CM : On s’a! Et on a beaucoup d’humour.

FF : Ben oui! On n’a pas de misère à être niaiseux! Je suis chum avec tout le monde. Je suis tout le temps de bonne humeur. Quand tu viens à bout de mettre les morceaux du casse-tête aux bonnes places, tu es capable d’avancer. On se respecte, on ne se chicane pas. On s’aimait avant, pourquoi on ne s’aimerait plus à matin?

CM : C’est important de travailler ça. Nos enfants nous le disent : « Hey, vous autres, vous faites mieux de pas vous séparer! Avec qui on resterait? On ne veut pas s’en aller de la ferme. »

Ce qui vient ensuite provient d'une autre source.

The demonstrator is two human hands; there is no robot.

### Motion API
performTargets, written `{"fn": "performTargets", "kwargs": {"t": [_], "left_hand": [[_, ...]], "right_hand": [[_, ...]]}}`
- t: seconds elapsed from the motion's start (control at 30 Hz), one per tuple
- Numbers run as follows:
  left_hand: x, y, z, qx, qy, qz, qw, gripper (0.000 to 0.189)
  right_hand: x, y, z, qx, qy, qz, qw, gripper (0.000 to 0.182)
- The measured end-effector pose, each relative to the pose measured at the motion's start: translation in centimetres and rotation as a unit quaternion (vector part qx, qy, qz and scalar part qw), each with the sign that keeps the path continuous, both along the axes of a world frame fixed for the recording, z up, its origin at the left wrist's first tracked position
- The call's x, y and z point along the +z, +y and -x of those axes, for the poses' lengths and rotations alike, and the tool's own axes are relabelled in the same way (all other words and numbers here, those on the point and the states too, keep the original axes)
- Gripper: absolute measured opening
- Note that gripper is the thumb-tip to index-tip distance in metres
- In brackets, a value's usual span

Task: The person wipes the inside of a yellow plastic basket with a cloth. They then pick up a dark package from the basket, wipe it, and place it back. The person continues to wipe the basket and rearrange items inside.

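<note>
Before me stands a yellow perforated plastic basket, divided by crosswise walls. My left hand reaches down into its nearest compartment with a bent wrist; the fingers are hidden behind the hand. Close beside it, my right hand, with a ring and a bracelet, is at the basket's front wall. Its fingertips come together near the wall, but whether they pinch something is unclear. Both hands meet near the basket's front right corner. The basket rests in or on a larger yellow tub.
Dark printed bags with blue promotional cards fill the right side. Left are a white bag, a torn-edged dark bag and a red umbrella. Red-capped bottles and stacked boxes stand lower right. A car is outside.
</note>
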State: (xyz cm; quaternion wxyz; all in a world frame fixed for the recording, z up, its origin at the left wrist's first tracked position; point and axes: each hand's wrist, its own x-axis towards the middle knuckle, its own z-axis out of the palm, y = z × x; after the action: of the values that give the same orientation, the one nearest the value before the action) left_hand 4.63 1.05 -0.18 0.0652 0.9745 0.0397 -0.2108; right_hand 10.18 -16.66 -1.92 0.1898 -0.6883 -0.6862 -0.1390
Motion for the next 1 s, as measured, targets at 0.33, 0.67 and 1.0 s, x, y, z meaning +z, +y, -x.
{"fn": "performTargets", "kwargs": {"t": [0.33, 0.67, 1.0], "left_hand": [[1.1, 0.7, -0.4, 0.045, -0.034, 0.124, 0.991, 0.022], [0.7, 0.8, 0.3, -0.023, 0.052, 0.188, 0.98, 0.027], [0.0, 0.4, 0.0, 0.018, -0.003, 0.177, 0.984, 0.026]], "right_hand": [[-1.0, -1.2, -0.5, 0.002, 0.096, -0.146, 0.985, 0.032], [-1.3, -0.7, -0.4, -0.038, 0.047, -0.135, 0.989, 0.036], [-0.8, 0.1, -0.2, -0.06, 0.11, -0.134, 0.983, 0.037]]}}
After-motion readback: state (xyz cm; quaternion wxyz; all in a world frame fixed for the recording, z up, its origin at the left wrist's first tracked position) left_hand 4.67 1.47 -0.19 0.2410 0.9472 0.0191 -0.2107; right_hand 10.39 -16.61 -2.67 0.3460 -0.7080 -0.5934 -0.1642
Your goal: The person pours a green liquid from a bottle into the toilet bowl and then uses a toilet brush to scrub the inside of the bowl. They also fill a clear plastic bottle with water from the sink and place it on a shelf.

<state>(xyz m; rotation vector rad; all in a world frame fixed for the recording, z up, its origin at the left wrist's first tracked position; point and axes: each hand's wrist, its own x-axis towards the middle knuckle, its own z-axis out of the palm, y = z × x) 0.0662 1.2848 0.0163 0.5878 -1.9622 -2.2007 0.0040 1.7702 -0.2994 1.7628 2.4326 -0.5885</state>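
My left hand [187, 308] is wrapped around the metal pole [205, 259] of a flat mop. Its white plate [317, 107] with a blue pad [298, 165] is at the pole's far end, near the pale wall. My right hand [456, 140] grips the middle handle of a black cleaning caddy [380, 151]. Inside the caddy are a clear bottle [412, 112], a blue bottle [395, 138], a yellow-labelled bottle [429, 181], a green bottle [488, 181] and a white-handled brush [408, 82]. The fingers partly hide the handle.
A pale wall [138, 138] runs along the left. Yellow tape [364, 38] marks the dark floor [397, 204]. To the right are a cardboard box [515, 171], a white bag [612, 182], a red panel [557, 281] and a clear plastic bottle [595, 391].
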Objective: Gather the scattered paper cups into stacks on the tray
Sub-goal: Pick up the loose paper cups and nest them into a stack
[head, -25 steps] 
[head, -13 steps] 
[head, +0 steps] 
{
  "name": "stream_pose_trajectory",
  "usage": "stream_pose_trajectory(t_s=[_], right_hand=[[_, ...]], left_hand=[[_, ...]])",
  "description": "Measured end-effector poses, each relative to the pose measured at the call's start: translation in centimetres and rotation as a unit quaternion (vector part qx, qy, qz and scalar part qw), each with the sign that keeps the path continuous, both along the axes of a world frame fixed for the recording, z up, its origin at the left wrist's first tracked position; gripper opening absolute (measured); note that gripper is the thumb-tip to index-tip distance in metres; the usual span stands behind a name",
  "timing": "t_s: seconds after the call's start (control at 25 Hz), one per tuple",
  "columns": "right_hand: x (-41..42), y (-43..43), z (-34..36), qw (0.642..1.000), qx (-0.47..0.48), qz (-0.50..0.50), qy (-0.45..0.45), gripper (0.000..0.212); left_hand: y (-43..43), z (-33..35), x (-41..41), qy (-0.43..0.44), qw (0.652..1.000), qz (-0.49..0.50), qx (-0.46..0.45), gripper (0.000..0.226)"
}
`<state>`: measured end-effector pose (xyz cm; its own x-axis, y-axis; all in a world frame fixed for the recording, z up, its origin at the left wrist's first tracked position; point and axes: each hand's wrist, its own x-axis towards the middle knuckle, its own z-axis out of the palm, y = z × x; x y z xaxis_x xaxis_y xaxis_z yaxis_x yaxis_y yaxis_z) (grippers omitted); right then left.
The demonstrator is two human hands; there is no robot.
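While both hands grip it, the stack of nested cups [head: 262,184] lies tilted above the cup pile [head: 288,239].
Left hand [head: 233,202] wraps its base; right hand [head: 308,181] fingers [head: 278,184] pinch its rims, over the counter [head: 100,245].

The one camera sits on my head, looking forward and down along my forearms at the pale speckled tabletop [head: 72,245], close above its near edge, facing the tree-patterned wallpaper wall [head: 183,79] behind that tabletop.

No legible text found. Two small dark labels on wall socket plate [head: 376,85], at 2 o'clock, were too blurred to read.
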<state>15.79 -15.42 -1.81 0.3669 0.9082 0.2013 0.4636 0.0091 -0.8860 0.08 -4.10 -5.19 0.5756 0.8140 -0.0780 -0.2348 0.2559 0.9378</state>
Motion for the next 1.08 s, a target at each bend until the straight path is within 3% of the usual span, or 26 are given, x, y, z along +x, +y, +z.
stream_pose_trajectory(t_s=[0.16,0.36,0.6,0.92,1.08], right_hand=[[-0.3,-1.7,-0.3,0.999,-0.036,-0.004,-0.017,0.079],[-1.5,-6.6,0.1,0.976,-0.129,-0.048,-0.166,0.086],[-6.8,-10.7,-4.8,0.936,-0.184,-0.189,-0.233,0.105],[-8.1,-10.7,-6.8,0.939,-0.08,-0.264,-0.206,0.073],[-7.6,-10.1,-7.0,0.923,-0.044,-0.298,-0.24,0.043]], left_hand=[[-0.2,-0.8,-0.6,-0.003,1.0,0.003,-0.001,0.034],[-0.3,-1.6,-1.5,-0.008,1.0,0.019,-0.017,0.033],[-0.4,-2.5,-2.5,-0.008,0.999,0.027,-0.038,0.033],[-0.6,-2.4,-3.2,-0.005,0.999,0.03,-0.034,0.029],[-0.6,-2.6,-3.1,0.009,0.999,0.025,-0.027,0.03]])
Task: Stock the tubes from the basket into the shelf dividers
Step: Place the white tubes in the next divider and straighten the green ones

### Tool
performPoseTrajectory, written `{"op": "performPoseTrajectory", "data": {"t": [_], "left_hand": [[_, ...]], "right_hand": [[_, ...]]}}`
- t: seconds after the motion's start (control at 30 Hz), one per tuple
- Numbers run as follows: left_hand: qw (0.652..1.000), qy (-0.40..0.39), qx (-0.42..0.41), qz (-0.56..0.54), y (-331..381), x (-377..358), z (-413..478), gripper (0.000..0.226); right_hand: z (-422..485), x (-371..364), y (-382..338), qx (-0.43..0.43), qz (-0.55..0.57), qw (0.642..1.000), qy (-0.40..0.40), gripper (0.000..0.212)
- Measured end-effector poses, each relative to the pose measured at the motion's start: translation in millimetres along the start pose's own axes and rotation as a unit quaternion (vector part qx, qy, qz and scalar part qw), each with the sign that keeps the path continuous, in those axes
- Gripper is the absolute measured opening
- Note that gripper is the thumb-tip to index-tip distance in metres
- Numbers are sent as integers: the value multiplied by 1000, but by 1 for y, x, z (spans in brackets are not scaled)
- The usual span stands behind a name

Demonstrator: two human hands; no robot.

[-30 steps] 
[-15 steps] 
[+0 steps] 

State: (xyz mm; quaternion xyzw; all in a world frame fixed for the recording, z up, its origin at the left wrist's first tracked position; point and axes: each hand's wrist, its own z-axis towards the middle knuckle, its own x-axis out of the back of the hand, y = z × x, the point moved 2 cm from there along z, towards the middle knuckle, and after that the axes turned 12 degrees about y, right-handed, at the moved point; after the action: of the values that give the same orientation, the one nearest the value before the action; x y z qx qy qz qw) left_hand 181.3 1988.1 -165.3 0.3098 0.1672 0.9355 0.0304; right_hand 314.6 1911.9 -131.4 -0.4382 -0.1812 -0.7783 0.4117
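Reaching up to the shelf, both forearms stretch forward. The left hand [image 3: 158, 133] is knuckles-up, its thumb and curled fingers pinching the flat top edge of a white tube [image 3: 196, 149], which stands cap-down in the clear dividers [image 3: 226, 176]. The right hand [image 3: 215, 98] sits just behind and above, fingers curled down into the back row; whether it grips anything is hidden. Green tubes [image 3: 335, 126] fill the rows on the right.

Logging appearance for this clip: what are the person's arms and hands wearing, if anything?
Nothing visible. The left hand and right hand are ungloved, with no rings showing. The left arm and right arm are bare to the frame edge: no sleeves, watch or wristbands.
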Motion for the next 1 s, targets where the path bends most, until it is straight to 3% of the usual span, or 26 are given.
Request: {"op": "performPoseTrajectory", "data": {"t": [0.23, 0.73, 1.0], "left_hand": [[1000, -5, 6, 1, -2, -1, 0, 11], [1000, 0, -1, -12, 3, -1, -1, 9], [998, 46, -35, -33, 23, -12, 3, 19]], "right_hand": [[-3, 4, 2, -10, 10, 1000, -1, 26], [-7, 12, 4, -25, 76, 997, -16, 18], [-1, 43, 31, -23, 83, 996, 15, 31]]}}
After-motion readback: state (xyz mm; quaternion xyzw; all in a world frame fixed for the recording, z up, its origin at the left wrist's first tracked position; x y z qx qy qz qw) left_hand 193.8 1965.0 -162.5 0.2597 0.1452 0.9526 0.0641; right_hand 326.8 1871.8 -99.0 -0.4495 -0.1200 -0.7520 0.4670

FF : Ma fille m’a souhaité bonne fête. Je lui ai dit : « Merci, ma belle fille. Je t’aime. » Elle a dit : « Merci. T’es le meilleur papa du monde. » C’est un beau cadeau, un beau compliment venant de ton enfant! Malgré tout ce qui s’est passé, même si je suis pas présent souvent, j’arrive à faire ma job pareil. Tu essaies de construire autour de ça. De rattacher les ficelles. Tiens-les le plus fort possible, peu importe ce qui va arriver. Si plusieurs cordes cassent, les autres tiennent. Mais si t’as rien qu’une corde et qu’elle brise, t’es à terre, fini. On travaille là-dessus. On a-tu la force? Je ne suis pas capable de te répondre encore. Peut-être qu’on l’a…

Cet article est paru dans le Coopérateur juillet-août 2020.